WHAT YOU ARE ASKED TO DO >>
Every record that follows should appear again in your answer, exactly the same.

[Items from a data source]
========================
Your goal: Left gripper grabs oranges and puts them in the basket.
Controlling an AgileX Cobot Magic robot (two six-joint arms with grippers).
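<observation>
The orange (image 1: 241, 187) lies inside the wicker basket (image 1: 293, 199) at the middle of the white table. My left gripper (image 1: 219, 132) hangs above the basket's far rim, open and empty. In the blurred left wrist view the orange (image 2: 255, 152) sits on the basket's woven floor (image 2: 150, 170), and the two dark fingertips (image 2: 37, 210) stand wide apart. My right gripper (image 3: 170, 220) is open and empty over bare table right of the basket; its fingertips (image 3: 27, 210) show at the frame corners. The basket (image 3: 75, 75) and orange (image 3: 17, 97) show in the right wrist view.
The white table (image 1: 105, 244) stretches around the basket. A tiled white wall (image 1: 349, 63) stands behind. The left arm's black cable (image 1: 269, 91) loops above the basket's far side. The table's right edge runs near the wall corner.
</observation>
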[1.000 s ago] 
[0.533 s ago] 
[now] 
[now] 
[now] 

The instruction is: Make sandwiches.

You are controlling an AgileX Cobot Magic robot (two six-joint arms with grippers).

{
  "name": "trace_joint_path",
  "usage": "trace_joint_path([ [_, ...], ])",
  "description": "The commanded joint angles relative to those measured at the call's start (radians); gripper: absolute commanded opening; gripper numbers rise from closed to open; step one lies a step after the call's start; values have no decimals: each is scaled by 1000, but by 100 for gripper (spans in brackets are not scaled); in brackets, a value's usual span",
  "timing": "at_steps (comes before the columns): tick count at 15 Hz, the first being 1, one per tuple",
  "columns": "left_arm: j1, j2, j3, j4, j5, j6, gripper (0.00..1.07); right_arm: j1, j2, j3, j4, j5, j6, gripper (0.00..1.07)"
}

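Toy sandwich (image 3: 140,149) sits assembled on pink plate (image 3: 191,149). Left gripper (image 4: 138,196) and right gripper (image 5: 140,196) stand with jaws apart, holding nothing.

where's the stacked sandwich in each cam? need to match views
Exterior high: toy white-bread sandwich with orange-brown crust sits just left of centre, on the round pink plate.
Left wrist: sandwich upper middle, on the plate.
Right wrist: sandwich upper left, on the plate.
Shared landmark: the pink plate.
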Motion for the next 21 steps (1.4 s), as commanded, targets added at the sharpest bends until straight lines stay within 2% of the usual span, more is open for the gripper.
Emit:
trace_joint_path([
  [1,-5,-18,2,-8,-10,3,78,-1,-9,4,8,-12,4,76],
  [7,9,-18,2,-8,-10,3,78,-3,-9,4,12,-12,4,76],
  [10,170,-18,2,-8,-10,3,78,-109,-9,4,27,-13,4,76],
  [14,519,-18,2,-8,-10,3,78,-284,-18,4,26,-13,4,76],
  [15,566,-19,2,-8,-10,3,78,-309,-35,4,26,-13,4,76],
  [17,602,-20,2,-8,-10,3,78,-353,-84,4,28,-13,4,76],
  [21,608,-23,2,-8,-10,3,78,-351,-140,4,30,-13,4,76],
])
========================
EXPECTED ANSWER >>
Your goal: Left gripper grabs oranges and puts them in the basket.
Controlling an AgileX Cobot Magic robot (two six-joint arms with grippers).
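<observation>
The orange (image 1: 241, 187) lies inside the wicker basket (image 1: 293, 199) at the middle of the white table. My left gripper (image 1: 219, 132) hangs above the basket's far rim, open and empty. In the blurred left wrist view the orange (image 2: 255, 152) sits on the basket's woven floor (image 2: 150, 170), and the two dark fingertips (image 2: 37, 210) stand wide apart. My right gripper (image 3: 170, 220) is open and empty over bare table right of the basket; its fingertips (image 3: 27, 210) show at the frame corners. The basket (image 3: 75, 75) and orange (image 3: 17, 97) show in the right wrist view.
The white table (image 1: 105, 244) stretches around the basket. A tiled white wall (image 1: 349, 63) stands behind. The left arm's black cable (image 1: 269, 91) loops above the basket's far side. The table's right edge runs near the wall corner.
</observation>
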[1.000 s ago] 
[0.533 s ago] 
[now] 
[now] 
[now] 

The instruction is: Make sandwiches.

You are controlling an AgileX Cobot Magic robot (two six-joint arms with grippers).

{
  "name": "trace_joint_path",
  "usage": "trace_joint_path([ [_, ...], ])",
  "description": "The commanded joint angles relative to those measured at the call's start (radians); gripper: absolute commanded opening; gripper numbers rise from closed to open; step one lies a step after the call's start; values have no decimals: each is scaled by 1000, but by 100 for gripper (spans in brackets are not scaled); in brackets, a value's usual span",
  "timing": "at_steps (comes before the columns): tick count at 15 Hz, the first being 1, one per tuple",
  "columns": "left_arm: j1, j2, j3, j4, j5, j6, gripper (0.00..1.07); right_arm: j1, j2, j3, j4, j5, j6, gripper (0.00..1.07)"
}

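Toy sandwich (image 3: 140,149) sits assembled on pink plate (image 3: 191,149). Left gripper (image 4: 138,196) and right gripper (image 5: 140,196) stand with jaws apart, holding nothing.

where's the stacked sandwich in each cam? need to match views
Exterior high: toy white-bread sandwich with orange-brown crust sits just left of centre, on the round pink plate.
Left wrist: sandwich upper middle, on the plate.
Right wrist: sandwich upper left, on the plate.
Shared landmark: the pink plate.
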Motion for the next 21 steps (1.4 s), as commanded, targets added at the sharpest bends until straight lines stay within 2% of the usual span, more is open for the gripper.
Emit:
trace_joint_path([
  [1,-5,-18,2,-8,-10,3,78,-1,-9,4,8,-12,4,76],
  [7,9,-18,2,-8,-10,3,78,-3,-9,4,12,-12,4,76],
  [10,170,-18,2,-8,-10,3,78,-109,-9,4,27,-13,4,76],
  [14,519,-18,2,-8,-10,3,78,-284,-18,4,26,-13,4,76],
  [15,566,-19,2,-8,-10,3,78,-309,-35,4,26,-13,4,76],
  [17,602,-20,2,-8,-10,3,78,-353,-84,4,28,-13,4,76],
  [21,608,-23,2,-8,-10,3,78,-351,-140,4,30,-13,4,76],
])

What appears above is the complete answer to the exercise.